I manage a team of 8-12 people at any one time in an entry-level role. Every year, we have a Christmas party at a local hotel and bar. It’s always an open bar — recipe for disaster, but the staff love it.

This year, a member of my team who has a long-term partner, who she talks about regularly, spent the evening kissing a member of another team, out in the open. They were then seen going up to this person’s hotel room at the end of the night, and did not try to hide this.

As her manager, I know my responsibilities and am not letting this impact the way I treat this staff member on a day-to-day basis. I have recent experience of being cheated on myself, so I have found this challenging, but I know how important it is to treat everyone fairly based on their professional contributions.

What’s bothering me is how I feel about her professional judgment following this.

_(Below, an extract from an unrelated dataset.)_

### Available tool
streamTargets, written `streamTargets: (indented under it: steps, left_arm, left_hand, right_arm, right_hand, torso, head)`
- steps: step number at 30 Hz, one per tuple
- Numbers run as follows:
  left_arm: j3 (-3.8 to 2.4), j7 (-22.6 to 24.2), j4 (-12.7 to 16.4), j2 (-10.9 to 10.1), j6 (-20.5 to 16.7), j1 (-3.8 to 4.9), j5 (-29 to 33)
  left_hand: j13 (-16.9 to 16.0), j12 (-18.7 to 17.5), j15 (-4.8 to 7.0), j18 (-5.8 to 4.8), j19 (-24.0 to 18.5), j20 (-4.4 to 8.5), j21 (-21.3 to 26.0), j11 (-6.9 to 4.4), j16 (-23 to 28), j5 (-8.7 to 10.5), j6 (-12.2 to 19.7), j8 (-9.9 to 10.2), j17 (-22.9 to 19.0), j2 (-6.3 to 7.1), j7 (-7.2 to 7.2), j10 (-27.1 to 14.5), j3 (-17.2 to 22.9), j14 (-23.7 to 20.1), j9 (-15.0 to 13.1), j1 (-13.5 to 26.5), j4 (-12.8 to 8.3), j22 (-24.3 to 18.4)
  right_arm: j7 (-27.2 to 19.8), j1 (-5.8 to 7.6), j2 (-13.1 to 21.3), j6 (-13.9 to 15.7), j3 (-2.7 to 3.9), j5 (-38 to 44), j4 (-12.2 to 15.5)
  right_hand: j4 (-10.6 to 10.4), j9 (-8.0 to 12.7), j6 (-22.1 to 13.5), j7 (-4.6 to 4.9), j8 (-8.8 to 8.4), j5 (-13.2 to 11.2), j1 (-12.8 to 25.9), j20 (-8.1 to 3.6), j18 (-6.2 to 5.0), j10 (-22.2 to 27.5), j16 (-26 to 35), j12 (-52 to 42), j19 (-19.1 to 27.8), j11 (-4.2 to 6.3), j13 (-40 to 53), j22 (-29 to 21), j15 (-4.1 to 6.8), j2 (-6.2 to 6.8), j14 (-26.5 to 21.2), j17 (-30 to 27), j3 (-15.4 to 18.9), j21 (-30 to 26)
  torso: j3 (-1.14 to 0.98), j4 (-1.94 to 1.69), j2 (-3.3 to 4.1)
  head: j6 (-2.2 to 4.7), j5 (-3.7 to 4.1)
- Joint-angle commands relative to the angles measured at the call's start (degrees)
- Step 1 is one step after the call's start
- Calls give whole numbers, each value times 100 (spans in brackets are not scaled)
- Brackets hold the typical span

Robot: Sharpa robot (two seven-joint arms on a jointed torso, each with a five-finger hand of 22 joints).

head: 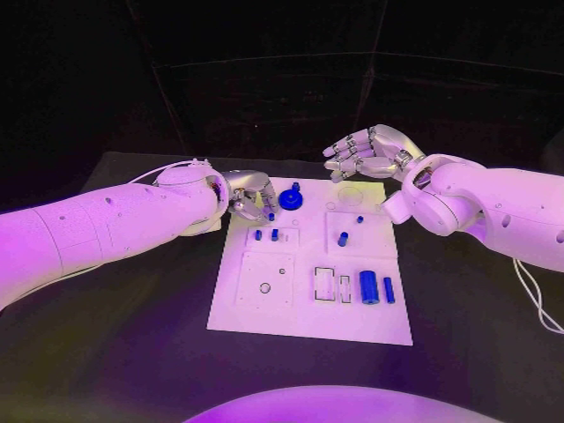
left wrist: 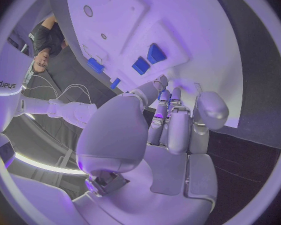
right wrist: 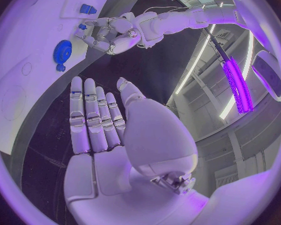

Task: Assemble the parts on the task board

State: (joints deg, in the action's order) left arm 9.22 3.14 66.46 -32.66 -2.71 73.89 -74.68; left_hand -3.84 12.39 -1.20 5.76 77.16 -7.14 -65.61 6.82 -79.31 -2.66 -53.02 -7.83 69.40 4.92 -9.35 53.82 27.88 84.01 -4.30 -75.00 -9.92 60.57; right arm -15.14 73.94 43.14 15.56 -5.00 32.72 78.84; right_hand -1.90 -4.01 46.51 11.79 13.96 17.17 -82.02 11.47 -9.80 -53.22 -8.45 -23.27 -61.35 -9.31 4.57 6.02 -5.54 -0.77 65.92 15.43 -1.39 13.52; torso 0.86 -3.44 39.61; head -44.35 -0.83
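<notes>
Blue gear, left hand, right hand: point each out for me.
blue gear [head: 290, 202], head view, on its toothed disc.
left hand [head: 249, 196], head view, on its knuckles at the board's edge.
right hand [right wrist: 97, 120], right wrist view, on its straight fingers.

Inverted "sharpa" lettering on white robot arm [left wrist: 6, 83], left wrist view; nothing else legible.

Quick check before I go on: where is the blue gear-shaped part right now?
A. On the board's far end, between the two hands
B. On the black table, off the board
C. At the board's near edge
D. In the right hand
A: in the head view the blue gear sits on the task board at its far end, with the left hand beside it and the right hand raised, fingers apart and holding nothing.
</notes>
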Motion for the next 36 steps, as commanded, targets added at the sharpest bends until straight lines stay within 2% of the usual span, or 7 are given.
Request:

Surely someone who would act like this, out in the open, at a work event has questionable judgment at best? Would you let this influence, for example, advancement opportunities where more judgment could be required, or where reputation of the organization becomes more of a factor? We have opportunities to move out of this entry-level role quite regularly, but I now have reservations about passing her on to another department or asking her to represent our department at a more senior level.

Eh, she’s entry-level, so more likely to be young and have less mature judgment.

But let’s back up. First, while the vast majority of the time what people’s sex lives are their own business and should stay out of work considerations, that changes if they bring it into the office. And as a general rule, if someone openly cheats on their partner at a work event, I’m not sure you’re obligated to refuse to let it ever enter your thinking.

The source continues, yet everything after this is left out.